The alternative is to spend hundreds of hours finding widget-related websites, trying to contact the owner(s), negotiating what ad spots are available, what ads are acceptable to run, and what pricing/terms will work for both parties, then managing that relationship over time to ensure ads are actually being displayed, being paid on time, contracts renewed, etc.
It's definitely possible, but you're just doing everything manually that ad networks do for you. Whether that is worth your time (or worth it to hire someone to do this kind of thing for you...) is up to you.
At which point you'll very likely learn that a lot of widget-related websites use ad networks because it saves the 2-3 administrators involved a lot of time and energy.
It's definitely possible for small websites to do ads directly, but it's a lot of work.
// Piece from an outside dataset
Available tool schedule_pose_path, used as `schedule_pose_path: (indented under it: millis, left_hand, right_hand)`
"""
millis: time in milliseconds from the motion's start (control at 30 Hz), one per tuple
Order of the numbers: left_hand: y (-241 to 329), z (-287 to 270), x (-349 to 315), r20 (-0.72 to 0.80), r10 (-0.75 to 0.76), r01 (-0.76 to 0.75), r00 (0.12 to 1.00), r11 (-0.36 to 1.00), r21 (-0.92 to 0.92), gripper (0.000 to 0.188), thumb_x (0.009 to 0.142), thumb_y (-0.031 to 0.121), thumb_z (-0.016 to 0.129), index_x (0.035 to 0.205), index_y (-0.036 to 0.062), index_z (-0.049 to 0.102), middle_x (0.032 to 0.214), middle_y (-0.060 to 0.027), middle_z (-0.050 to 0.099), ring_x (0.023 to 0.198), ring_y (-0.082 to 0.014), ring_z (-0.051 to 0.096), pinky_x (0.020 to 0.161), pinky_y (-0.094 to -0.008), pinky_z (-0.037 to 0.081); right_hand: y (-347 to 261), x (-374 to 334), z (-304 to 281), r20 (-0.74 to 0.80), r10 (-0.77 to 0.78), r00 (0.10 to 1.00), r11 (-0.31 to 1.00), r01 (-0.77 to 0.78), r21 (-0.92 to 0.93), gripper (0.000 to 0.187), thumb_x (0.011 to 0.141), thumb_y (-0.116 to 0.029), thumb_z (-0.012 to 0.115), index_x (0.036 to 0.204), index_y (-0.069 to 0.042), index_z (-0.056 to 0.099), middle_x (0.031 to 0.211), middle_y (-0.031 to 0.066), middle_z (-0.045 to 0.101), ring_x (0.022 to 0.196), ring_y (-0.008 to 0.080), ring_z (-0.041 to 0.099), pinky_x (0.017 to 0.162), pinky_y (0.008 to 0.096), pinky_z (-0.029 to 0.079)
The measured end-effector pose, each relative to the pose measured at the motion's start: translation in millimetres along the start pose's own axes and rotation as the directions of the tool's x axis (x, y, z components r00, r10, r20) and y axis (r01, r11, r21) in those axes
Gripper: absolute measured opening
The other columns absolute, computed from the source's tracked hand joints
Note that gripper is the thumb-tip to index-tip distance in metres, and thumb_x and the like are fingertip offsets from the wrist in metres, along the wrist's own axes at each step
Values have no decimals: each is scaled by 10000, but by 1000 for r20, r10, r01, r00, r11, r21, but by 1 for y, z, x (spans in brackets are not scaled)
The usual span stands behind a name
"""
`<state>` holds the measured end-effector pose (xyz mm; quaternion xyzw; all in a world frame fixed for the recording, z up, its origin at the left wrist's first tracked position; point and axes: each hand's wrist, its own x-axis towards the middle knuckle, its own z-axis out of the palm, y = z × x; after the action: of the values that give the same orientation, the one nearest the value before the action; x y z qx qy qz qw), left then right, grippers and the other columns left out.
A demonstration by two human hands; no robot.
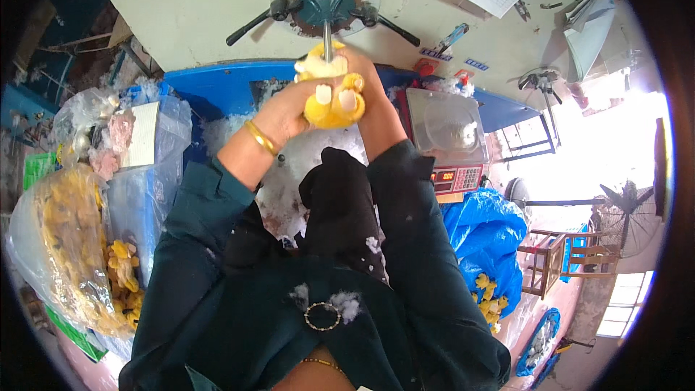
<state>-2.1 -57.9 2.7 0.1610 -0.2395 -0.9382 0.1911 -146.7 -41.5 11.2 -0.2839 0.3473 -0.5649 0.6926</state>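
Observation:
Both my hands hold a yellow plush toy [333,107] with cream patches against a metal nozzle [327,35]. The thin tube comes out of a round, worn fitting [326,1] with two black-handled levers on the machine's pale front, and its tip ends at the plush. My left hand [286,107], with a gold bangle at the wrist, wraps the toy's left side. On the other side my right hand [368,85] closes round it. Some of the fingers are hidden behind the plush.
At left stands a clear plastic bag [61,239] of yellow plush pieces. A scale [452,130] with a red front is at right, above a blue bag [481,235] with more yellow toys by it. A blue ledge [217,83] runs below the machine. White stuffing lies about my legs.

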Motion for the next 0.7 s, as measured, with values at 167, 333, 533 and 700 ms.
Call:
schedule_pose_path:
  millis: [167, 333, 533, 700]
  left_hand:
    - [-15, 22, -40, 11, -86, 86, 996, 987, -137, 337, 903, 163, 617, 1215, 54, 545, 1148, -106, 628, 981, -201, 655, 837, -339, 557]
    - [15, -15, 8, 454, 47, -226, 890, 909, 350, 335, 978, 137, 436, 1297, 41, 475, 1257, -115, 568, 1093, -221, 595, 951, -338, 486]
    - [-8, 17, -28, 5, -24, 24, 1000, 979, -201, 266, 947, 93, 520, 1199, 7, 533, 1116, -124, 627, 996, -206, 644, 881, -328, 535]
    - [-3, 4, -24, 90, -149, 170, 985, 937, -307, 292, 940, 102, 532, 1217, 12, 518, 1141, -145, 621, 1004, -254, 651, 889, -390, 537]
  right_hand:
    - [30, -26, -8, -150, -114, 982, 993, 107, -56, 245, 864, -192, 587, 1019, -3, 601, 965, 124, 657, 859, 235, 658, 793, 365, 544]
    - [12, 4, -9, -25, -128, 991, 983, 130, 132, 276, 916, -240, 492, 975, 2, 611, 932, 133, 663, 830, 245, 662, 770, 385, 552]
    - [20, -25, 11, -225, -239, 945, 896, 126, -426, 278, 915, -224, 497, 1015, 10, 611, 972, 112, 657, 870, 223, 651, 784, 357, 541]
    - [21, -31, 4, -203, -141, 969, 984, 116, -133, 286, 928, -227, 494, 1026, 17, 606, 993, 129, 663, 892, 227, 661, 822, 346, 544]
Often more than is justified for a few thousand dollars a year in ads.
Yeah and there's a reason the tech moved on from that. It was a LOT of work on both ends to negotiate and monitor the relationship. Instead now we have a central broker who both parties work with that has set up a computerized way to manage these relationships.
Personally I think the solution that lets us keep ad supported content and easy ad placement would be for Google to force companies to provide bots they could run internally so the profiles never leave Google's datacenters and strictly monitor the output so the buyer bots don't leak information back to the companies. I think that would do a lot to alleviate the privacy concerns and breaches and is honestly how I though ads were being sold for the longest time instead of profiles being sent to companies buying placement.
> Yeah and there's a reason the tech moved on from that. It was a LOT of work on both ends to negotiate and monitor the relationship. Instead now we have a central broker who both parties work with that has set up a computerized way to manage these relationships.
I'm not disputing the necessity of a central broker. Contexual ads based on search keywords or website content used to work fine without surveillance, and can perfectly be automated by a central broker.
Years ago, I didn't have much issue with online ads (with the exception of popups and spam emails). Nowadays, I'm forced to block them altogether to avoid the extensive surveillance by adtech. It doesn't have to be this way if adtech respected user privacy.
> I think the solution that lets us keep ad supported content and easy ad placement would be for Google to force companies to provide bots they could run internally so the profiles never leave Google's datacenters
Honestly, that wouldn't do much to alleviate my privacy concerns, as it does nothing to protect my privacy from the likes of Google (or other ad-slingers).
Native ads like those can certainly be automated to a great degree, and at the very least use a self-serve interface. "Advertise with us!" links in the sidebar or footer or wherever.
AdSense used to do this for you before it tracked individuals...
You can still target adverts at content on a site, and have an aggregate system to make that easy and granular.
There could even be services which collected lists of websites and categorised them, and the rough demographics of their audience, and retailed slots.
Individual tracking is unnecessary financially, you can make as much revenue without. See example of the New York Time dropping tacking for EU readers for GDPR reasons, and continuing to grow ad revenue: https://digiday.com/media/gumgumtest-new-york-times-gdpr-cut...
It's definitely possible, but you're just doing everything manually that ad networks do for you. Whether that is worth your time (or worth it to hire someone to do this kind of thing for you...) is up to you.